* [What this task involves]: Please set down the listing exactly, from the first line to the last.

***** Data for this exercise *****

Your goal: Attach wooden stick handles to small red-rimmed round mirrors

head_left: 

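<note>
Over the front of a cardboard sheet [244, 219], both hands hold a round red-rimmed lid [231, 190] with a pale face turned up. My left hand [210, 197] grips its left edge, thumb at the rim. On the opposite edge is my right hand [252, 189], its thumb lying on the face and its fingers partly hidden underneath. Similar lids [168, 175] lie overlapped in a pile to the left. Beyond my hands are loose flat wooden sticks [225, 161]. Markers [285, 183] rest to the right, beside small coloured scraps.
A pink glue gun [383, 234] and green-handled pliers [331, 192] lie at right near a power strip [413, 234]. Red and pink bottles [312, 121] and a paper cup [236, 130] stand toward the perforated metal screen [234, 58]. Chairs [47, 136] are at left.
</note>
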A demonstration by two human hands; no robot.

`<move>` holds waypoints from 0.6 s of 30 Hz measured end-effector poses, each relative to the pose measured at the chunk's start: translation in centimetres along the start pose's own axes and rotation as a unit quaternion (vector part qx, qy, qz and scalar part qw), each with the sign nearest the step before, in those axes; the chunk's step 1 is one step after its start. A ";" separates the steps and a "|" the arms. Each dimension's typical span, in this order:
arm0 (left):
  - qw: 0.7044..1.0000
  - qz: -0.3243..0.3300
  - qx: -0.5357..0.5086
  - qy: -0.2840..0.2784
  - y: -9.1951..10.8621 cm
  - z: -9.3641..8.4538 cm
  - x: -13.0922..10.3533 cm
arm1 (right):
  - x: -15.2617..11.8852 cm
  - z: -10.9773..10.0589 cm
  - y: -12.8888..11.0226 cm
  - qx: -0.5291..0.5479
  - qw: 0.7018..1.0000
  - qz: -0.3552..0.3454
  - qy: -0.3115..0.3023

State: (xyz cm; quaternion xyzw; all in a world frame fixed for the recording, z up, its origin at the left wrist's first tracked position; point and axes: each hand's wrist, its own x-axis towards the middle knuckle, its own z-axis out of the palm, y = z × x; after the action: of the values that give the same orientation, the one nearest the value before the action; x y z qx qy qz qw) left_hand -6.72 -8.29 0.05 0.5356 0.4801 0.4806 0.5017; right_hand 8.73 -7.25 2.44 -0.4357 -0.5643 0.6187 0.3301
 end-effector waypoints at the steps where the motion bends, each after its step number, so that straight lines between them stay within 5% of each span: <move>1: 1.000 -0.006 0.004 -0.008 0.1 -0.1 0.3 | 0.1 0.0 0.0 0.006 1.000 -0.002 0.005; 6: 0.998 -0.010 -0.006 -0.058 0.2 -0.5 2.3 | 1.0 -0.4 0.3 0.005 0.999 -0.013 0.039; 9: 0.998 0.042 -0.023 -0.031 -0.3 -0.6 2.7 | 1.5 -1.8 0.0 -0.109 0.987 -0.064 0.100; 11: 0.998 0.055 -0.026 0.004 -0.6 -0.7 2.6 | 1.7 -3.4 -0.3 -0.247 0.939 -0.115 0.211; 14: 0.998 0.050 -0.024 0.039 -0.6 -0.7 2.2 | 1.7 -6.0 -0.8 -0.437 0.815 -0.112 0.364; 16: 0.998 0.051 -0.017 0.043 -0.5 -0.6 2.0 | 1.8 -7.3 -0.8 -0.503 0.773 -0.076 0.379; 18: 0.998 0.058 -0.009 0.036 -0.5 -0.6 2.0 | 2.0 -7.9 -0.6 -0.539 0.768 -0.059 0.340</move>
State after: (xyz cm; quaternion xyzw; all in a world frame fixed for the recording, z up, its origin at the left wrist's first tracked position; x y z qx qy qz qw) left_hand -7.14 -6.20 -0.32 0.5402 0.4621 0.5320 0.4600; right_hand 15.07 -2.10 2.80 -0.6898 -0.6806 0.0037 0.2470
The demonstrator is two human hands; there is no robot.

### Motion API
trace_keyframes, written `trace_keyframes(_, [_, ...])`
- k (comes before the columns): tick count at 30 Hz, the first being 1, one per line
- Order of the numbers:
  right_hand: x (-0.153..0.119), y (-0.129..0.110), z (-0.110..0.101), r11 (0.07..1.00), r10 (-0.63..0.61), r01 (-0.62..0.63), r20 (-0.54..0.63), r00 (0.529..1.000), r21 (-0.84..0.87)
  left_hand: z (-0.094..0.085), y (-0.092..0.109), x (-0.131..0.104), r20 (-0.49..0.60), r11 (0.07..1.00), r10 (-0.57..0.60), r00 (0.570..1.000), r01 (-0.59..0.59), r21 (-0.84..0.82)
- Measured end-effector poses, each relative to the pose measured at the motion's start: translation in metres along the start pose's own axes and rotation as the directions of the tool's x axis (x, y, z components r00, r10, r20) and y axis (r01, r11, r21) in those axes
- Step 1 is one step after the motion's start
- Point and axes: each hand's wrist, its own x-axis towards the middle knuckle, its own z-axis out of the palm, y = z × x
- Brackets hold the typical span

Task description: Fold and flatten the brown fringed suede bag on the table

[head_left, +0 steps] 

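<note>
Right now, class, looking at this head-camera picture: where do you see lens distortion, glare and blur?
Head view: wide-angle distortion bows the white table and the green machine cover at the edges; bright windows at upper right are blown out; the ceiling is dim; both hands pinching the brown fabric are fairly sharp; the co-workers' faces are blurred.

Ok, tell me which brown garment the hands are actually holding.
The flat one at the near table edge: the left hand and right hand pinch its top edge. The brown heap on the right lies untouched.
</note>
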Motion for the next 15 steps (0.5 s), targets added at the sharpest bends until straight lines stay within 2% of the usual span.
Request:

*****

* [Answer space]:
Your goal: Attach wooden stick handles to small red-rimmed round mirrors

head_left: 

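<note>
Over the front of a cardboard sheet [244, 219], both hands hold a round red-rimmed lid [231, 190] with a pale face turned up. My left hand [210, 197] grips its left edge, thumb at the rim. On the opposite edge is my right hand [252, 189], its thumb lying on the face and its fingers partly hidden underneath. Similar lids [168, 175] lie overlapped in a pile to the left. Beyond my hands are loose flat wooden sticks [225, 161]. Markers [285, 183] rest to the right, beside small coloured scraps.
A pink glue gun [383, 234] and green-handled pliers [331, 192] lie at right near a power strip [413, 234]. Red and pink bottles [312, 121] and a paper cup [236, 130] stand toward the perforated metal screen [234, 58]. Chairs [47, 136] are at left.
</note>
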A demonstration by two human hands; no robot.

`<move>` holds waypoints from 0.6 s of 30 Hz measured end-effector poses, each relative to the pose measured at the chunk's start: translation in centimetres along the start pose's own axes and rotation as a unit quaternion (vector part qx, qy, qz and scalar part qw), each with the sign nearest the step before, in those axes; the chunk's step 1 is one step after its start. A ";" separates the steps and a "|" the arms. Each dimension's typical span, in this order:
arm0 (left):
  - qw: 0.7044..1.0000
  - qz: -0.3243..0.3300
  - qx: -0.5357..0.5086
  - qy: -0.2840..0.2784
  - y: -9.1951..10.8621 cm
  - z: -9.3641..8.4538 cm
  - x: -13.0922..10.3533 cm
arm1 (right):
  - x: -15.2617..11.8852 cm
  - z: -10.9773..10.0589 cm
  - y: -12.8888..11.0226 cm
  - qx: -0.5291..0.5479
  - qw: 0.7018..1.0000
  - qz: -0.3552..0.3454
  - qy: -0.3115..0.3023

State: (xyz cm; quaternion xyzw; all in a world frame fixed for the recording, z up, its origin at the left wrist's first tracked position; point and axes: each hand's wrist, its own x-axis towards the middle knuckle, its own z-axis out of the palm, y = z × x; after the action: of the values that give the same orientation, the one nearest the value before the action; x y z qx qy qz qw) left_hand -6.72 -8.29 0.05 0.5356 0.4801 0.4806 0.5017; right_hand 8.73 -7.25 2.44 -0.4357 -0.5643 0.6187 0.3301
 end-effector waypoints at the steps where the motion bends, each after its step number, so that straight lines between them stay within 5% of each span: <move>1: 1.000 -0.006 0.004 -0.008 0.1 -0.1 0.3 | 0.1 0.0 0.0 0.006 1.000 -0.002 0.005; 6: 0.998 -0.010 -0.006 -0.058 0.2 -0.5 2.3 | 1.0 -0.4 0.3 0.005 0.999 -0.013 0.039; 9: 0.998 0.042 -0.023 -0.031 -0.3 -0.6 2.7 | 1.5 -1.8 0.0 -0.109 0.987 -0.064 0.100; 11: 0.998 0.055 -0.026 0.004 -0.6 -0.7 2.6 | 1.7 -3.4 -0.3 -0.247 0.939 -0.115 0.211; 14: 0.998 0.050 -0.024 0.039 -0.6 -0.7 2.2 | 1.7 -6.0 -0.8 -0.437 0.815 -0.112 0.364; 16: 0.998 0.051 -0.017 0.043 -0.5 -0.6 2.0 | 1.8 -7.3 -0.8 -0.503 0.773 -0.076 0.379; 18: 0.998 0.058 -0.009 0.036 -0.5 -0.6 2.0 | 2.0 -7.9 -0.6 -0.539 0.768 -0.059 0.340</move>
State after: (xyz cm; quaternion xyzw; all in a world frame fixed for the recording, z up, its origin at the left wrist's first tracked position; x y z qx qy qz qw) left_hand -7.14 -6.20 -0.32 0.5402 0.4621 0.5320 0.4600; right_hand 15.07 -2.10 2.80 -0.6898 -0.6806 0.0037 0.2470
The demonstrator is two human hands; there is no robot.

### Motion API
trace_keyframes, written `trace_keyframes(_, [_, ...])`
- k (comes before the columns): tick count at 30 Hz, the first being 1, one per line
- Order of the numbers:
  right_hand: x (-0.153..0.119), y (-0.129..0.110), z (-0.110..0.101), r11 (0.07..1.00), r10 (-0.63..0.61), r01 (-0.62..0.63), r20 (-0.54..0.63), r00 (0.529..1.000), r21 (-0.84..0.87)
  left_hand: z (-0.094..0.085), y (-0.092..0.109), x (-0.131..0.104), r20 (-0.49..0.60), r11 (0.07..1.00), r10 (-0.57..0.60), r00 (0.570..1.000), r01 (-0.59..0.59), r21 (-0.84..0.82)
- Measured end-effector poses, each relative to the pose measured at the motion's start: translation in metres along the start pose's own axes and rotation as the directions of the tool's x axis (x, y, z components r00, r10, r20) and y axis (r01, r11, r21) in those axes
- Step 1 is one step after the motion's start
- Point and axes: each hand's wrist, its own x-axis towards the middle knuckle, its own z-axis out of the palm, y = z × x
- Brackets hold the typical span

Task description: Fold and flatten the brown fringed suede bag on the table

[head_left, +0 steps] 

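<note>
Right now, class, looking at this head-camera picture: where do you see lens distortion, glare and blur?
Head view: wide-angle distortion bows the white table and the green machine cover at the edges; bright windows at upper right are blown out; the ceiling is dim; both hands pinching the brown fabric are fairly sharp; the co-workers' faces are blurred.

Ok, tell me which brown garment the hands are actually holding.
The flat one at the near table edge: the left hand and right hand pinch its top edge. The brown heap on the right lies untouched.
</note>
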Motion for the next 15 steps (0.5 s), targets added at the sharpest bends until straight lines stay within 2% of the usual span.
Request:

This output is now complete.